Embeddings are core to many AI and vector applications. This guide covers these concepts. If you prefer to get started right away, see our guide on Generating Embeddings.
What are embeddings?
Embeddings capture the "relatedness" of text, images, video, or other types of information. This relatedness is most commonly used for:
- Search: how similar is a search term to a body of text?
- Recommendations: how similar are two products?
- Classifications: how do we categorize a body of text?
- Clustering: how do we identify trends?
Let's explore an example of text embeddings. Say we have three phrases:
- "The cat chases the mouse"
- "The kitten hunts rodents"
- "I like ham sandwiches"
Your job is to group phrases with similar meaning. If you are a human, this should be obvious. Phrases 1 and 2 are almost identical, while phrase 3 has a completely different meaning.
Although phrases 1 and 2 are similar, they share no common vocabulary (besides "the"). Yet their meanings are nearly identical. How can we teach a computer that these are the same?
Humans use words and symbols to communicate language. But words in isolation are mostly meaningless - we need to draw from shared knowledge & experience in order to make sense of them. The phrase “You should Google it” only makes sense if you know that Google is a search engine and that people have been using it as a verb.
In the same way, we need to train a neural network model to understand human language. An effective model should be trained on millions of different examples to understand what each word, phrase, sentence, or paragraph could mean in different contexts.
So how does this relate to embeddings?
How do embeddings work?
Embeddings compress discrete information (words & symbols) into distributed continuous-valued data (vectors). If we took our phrases from before and plot them on a chart, it might look something like this:
Phrases 1 and 2 would be plotted close to each other, since their meanings are similar. We would expect phrase 3 to live somewhere far away since it isn't related. If we had a fourth phrase, “Sally ate Swiss cheese”, this might exist somewhere between phrase 3 (cheese can go on sandwiches) and phrase 1 (mice like Swiss cheese).
In this example we only have 2 dimensions: the X and Y axis. In reality, we would need many more dimensions to effectively capture the complexities of human language.

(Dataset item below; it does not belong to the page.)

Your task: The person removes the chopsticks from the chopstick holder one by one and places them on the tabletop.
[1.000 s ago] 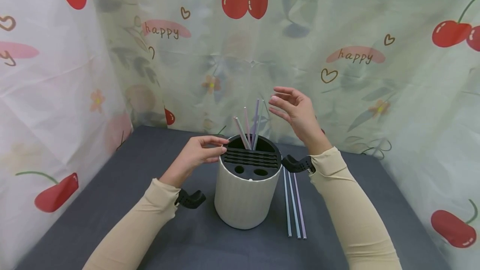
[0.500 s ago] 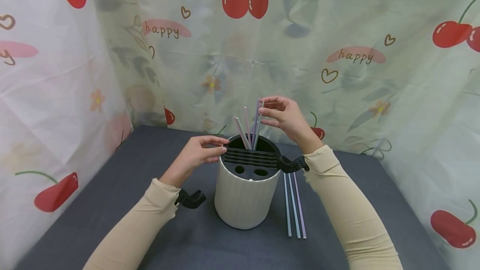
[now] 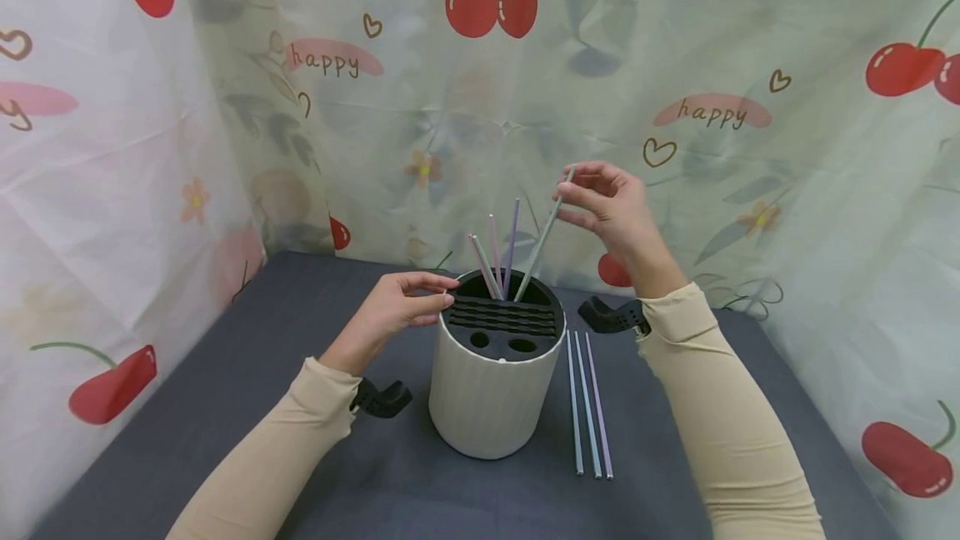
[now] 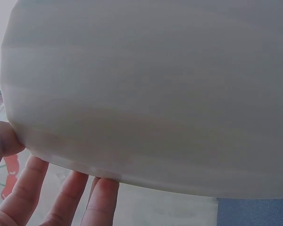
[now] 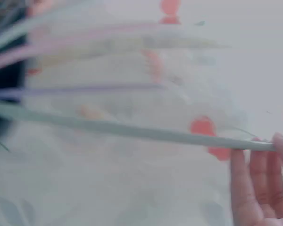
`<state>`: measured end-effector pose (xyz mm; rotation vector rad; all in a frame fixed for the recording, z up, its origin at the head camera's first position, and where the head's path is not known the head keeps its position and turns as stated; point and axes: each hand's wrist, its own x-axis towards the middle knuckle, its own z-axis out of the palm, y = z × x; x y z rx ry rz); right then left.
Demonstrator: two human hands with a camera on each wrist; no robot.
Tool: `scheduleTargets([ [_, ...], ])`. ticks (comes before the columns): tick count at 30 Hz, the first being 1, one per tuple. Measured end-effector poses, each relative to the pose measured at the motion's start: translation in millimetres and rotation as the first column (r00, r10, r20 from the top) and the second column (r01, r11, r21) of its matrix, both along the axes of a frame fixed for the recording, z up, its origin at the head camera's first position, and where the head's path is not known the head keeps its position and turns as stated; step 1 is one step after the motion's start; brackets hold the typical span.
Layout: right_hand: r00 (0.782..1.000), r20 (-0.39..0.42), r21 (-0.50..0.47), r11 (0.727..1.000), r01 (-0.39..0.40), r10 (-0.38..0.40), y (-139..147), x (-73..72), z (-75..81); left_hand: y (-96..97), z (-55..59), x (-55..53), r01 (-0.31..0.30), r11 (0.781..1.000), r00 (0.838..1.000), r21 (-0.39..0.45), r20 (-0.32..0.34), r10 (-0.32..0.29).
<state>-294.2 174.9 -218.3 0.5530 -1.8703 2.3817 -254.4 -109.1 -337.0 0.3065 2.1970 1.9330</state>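
A white round pen holder (image 3: 487,407) with a black slotted top (image 3: 501,344) stands on the table. My right hand (image 3: 617,211), raised to its upper right, pinches the top end of a thin pale green straw-like stick (image 3: 542,244). That stick leans right, its lower end hidden inside the holder's rear compartment. A purple stick (image 3: 512,232), a pink stick (image 3: 492,242) and other pale sticks (image 3: 482,258) stand in the same compartment. My left hand (image 3: 393,302) touches the holder's left rim with extended fingertips; the left wrist view shows fingers (image 4: 101,200) against the white wall (image 4: 146,94).
Three thin sticks (image 3: 588,407) lie side by side on the dark grey tablecloth (image 3: 360,473), right of the holder. Printed curtains (image 3: 480,90) with cherries enclose the table at the back and sides. Each wrist wears a black band.
My right hand came left to the sticks, took hold of the pale green one, then moved up and right, tilting and lifting it. My left hand stayed at the rim.
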Motion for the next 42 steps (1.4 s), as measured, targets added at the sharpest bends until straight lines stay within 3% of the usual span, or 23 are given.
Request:
scheduleTargets([
  [2, 0.998, -0.057, -0.118, 0.993, 0.019, -0.026, 14, 2.9, 14.1, 0.4, 0.2, 0.1, 0.000, 1.000, 1.000, 0.001, -0.001, 0.000],
  [6, 0.985, -0.125, -0.308, 0.948, 0.079, -0.123, 47, 9.8, 39.6, 0.6, 0.5, 0.2, -0.005, 1.000, 1.000, 0.001, 0.000, 0.005],
  [8, 0.977, -0.113, -0.351, 0.927, 0.130, -0.180, 64, 11.3, 46.3, 0.5, 0.6, 0.1, -0.008, 1.000, 1.000, 0.000, 0.001, 0.008],
  [11, 0.972, -0.051, -0.319, 0.926, 0.203, -0.231, 88, 7.5, 41.4, -0.1, 0.7, -0.4, -0.007, 1.000, 1.000, -0.004, 0.000, 0.007],
  [14, 0.965, 0.020, -0.181, 0.948, 0.260, -0.261, 107, -4.4, 15.1, -1.7, 0.8, -0.5, -0.011, 1.000, 1.000, -0.003, -0.002, 0.011],
  [16, 0.961, 0.071, -0.042, 0.961, 0.272, -0.269, 116, -13.8, -10.8, -3.0, 1.0, -0.3, -0.014, 1.000, 1.000, 0.001, -0.004, 0.014],
  [18, 0.953, 0.129, 0.126, 0.958, 0.259, -0.275, 122, -22.0, -41.0, -3.4, 1.0, -0.2, -0.011, 1.000, 1.000, 0.005, -0.008, 0.011],
  [21, 0.931, 0.214, 0.374, 0.905, 0.202, -0.297, 128, -30.4, -85.1, -2.8, 1.4, 0.4, -0.003, 1.000, 1.000, 0.009, -0.009, 0.003],
  [24, 0.905, 0.276, 0.545, 0.829, 0.130, -0.323, 131, -36.1, -125.1, -2.0, 2.0, 0.7, 0.004, 1.000, 1.000, 0.012, 0.002, -0.004],
  [29, 0.869, 0.329, 0.651, 0.755, 0.074, -0.369, 129, -40.3, -178.2, -1.7, 2.5, 0.8, 0.011, 1.000, 1.000, 0.006, 0.003, -0.011],
  [33, 0.849, 0.340, 0.703, 0.709, 0.056, -0.404, 124, -39.6, -208.5, -1.5, 2.6, 0.8, 0.013, 1.000, 1.000, 0.006, 0.005, -0.013],
  [37, 0.837, 0.317, 0.739, 0.669, 0.076, -0.446, 120, -37.7, -224.8, -1.3, 2.6, 1.0, 0.012, 1.000, 1.000, 0.008, 0.007, -0.013],
  [42, 0.822, 0.298, 0.779, 0.621, 0.084, -0.485, 116, -37.2, -233.1, -1.2, 1.6, 0.6, 0.012, 1.000, 1.000, 0.009, 0.004, -0.012],
])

Compared to our 2-dimensional example above, most embedding models will output many more dimensions. For example the open source
gte-small model outputs 384 dimensions.
Why is this useful? Once we have generated embeddings on multiple texts, it is trivial to calculate how similar they are using vector math operations like cosine distance. A common use case for this is search. Your process might look something like this:
- Pre-process your knowledge base and generate embeddings for each page
- Store your embeddings to be referenced later
- Build a search page that prompts your user for input
- Take user's input, generate a one-time embedding, then perform a similarity search against your pre-processed embeddings.
- Return the most similar pages to the user